**What to work on:**
Give again, word for word, every line in the entries below from the line with "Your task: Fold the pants" up to and including the line with "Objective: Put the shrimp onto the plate", and no other line.

**Material for the task:**
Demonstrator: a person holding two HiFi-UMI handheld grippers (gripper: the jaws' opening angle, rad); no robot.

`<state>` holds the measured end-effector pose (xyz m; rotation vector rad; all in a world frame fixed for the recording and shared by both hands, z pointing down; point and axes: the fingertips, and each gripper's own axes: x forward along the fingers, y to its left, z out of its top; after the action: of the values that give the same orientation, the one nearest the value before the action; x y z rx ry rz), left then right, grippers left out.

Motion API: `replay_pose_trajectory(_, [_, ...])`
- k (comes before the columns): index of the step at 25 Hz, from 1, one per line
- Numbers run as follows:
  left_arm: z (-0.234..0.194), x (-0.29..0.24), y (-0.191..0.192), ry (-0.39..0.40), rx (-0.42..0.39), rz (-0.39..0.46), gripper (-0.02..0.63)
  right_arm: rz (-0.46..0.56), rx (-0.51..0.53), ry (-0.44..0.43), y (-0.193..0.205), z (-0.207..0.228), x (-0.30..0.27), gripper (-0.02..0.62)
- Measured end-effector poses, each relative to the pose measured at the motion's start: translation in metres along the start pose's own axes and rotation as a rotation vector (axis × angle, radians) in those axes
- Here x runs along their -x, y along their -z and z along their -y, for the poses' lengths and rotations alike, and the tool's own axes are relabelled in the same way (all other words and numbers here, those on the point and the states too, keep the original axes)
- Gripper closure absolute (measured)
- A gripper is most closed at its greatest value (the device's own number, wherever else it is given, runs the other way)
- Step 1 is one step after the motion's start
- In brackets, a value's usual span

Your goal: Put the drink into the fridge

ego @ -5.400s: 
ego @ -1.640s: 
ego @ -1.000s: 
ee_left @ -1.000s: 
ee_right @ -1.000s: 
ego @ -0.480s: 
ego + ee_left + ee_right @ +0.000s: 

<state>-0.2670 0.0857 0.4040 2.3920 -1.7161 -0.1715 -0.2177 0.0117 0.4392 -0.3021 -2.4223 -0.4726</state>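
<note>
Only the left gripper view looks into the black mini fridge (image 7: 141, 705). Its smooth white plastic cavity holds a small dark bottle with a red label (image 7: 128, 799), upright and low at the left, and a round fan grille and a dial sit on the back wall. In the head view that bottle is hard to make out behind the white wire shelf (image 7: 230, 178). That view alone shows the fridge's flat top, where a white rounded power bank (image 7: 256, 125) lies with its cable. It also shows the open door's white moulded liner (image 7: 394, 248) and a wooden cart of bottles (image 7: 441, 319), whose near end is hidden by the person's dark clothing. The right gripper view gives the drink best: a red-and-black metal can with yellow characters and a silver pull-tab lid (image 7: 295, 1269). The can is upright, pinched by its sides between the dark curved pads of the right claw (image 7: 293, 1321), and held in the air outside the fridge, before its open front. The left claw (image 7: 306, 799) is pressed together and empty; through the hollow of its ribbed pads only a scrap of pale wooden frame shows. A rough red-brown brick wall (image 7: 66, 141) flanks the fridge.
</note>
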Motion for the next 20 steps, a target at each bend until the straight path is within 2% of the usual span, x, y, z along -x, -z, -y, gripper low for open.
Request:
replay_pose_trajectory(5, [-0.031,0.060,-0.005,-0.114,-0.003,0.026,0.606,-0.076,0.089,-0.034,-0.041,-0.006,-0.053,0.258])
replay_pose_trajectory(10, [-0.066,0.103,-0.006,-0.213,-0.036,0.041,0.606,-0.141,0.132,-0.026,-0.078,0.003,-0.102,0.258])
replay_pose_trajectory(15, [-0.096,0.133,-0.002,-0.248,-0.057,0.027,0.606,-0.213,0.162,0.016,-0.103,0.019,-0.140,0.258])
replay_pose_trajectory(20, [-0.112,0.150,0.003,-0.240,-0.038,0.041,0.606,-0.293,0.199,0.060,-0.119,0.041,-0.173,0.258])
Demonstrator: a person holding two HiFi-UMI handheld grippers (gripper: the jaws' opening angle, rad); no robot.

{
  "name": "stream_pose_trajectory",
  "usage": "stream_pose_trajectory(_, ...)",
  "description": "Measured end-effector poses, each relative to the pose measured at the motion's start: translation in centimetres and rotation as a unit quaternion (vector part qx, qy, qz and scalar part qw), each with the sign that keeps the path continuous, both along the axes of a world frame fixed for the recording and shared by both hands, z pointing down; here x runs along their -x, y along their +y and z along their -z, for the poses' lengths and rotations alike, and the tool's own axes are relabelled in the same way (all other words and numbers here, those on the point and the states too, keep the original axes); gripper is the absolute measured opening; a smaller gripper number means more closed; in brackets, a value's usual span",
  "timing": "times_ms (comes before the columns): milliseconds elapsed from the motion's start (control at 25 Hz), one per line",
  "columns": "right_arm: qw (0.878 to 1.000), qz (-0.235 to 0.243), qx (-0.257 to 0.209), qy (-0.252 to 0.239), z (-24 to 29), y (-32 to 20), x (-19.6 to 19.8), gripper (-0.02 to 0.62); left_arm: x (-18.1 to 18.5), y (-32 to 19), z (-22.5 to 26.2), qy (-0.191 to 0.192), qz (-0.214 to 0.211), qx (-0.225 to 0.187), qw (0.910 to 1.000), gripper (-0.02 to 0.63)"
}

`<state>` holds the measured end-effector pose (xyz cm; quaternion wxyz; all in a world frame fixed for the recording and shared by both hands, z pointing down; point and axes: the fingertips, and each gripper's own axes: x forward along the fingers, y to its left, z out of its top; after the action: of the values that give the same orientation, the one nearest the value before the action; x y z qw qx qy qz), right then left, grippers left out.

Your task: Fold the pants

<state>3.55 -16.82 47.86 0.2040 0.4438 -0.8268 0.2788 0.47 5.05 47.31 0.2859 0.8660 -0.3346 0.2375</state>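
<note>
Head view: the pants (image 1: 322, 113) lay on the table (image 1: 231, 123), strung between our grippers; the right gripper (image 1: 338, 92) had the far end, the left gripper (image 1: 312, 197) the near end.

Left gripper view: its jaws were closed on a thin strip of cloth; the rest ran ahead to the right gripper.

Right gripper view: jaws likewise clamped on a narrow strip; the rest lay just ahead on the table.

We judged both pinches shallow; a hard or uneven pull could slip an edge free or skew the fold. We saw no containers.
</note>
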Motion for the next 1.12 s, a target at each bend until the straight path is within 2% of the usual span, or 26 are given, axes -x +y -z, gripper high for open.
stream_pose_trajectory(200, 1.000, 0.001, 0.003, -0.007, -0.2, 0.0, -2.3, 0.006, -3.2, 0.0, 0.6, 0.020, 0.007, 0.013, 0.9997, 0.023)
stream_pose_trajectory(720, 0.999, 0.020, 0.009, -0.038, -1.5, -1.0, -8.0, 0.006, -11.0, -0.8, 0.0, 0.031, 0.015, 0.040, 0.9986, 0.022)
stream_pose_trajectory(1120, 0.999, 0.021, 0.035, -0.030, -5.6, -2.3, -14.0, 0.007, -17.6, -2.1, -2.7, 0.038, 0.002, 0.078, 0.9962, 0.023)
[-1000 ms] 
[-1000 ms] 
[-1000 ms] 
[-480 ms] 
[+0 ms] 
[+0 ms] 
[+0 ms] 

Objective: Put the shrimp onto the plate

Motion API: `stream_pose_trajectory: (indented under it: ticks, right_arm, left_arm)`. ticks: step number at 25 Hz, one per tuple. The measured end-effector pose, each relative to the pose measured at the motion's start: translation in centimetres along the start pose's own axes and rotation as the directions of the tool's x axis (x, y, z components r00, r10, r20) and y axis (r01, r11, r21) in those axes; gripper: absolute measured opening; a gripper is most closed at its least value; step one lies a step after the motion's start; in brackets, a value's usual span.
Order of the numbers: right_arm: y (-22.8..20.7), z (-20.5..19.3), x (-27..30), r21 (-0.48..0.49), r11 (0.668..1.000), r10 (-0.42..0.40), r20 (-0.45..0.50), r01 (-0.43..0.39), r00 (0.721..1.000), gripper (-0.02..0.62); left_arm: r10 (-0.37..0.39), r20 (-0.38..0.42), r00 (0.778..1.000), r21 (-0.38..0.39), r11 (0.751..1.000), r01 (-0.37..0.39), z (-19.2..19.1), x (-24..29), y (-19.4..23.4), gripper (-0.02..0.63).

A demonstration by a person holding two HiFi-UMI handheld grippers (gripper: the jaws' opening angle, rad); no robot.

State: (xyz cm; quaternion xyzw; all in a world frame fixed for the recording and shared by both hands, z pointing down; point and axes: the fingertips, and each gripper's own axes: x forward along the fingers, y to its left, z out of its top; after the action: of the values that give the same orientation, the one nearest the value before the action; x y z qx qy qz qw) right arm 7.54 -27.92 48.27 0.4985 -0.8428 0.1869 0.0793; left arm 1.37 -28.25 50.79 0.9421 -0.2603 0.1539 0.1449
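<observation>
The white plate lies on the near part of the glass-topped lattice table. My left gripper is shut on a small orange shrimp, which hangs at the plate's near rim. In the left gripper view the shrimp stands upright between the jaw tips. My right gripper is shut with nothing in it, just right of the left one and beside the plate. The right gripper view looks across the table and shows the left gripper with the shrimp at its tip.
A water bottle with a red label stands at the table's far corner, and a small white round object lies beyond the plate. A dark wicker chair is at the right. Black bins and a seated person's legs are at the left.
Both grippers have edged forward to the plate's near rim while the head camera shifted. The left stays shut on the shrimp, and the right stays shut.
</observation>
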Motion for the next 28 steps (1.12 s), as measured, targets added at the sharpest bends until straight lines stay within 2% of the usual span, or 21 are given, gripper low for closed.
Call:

**Task result:**
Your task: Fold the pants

<state>3.55 -16.82 47.86 0.2040 0.4438 -0.8268 0.2788 0.47 5.05 47.31 0.2859 0.8660 -0.3346 0.2375</state>
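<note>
Head view: the pants (image 1: 322, 113) lay on the table (image 1: 231, 123), strung between our grippers; the right gripper (image 1: 338, 92) had the far end, the left gripper (image 1: 312, 197) the near end.

Left gripper view: its jaws were closed on a thin strip of cloth; the rest ran ahead to the right gripper.

Right gripper view: jaws likewise clamped on a narrow strip; the rest lay just ahead on the table.

We judged both pinches shallow; a hard or uneven pull could slip an edge free or skew the fold. We saw no containers.
</note>
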Motion for the next 1.12 s, a target at each bend until the straight path is within 2% of the usual span, or 26 are given, axes -x +y -z, gripper high for open.
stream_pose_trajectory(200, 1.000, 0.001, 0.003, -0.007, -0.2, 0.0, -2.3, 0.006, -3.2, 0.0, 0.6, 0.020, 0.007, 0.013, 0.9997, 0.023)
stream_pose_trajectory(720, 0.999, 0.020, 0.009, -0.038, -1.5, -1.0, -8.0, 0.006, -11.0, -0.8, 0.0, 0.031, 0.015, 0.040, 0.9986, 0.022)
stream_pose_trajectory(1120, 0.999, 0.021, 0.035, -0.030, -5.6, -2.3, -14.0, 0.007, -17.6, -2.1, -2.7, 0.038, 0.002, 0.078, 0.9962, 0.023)
[-1000 ms] 
[-1000 ms] 
[-1000 ms] 
[-480 ms] 
[+0 ms] 
[+0 ms] 
[+0 ms] 

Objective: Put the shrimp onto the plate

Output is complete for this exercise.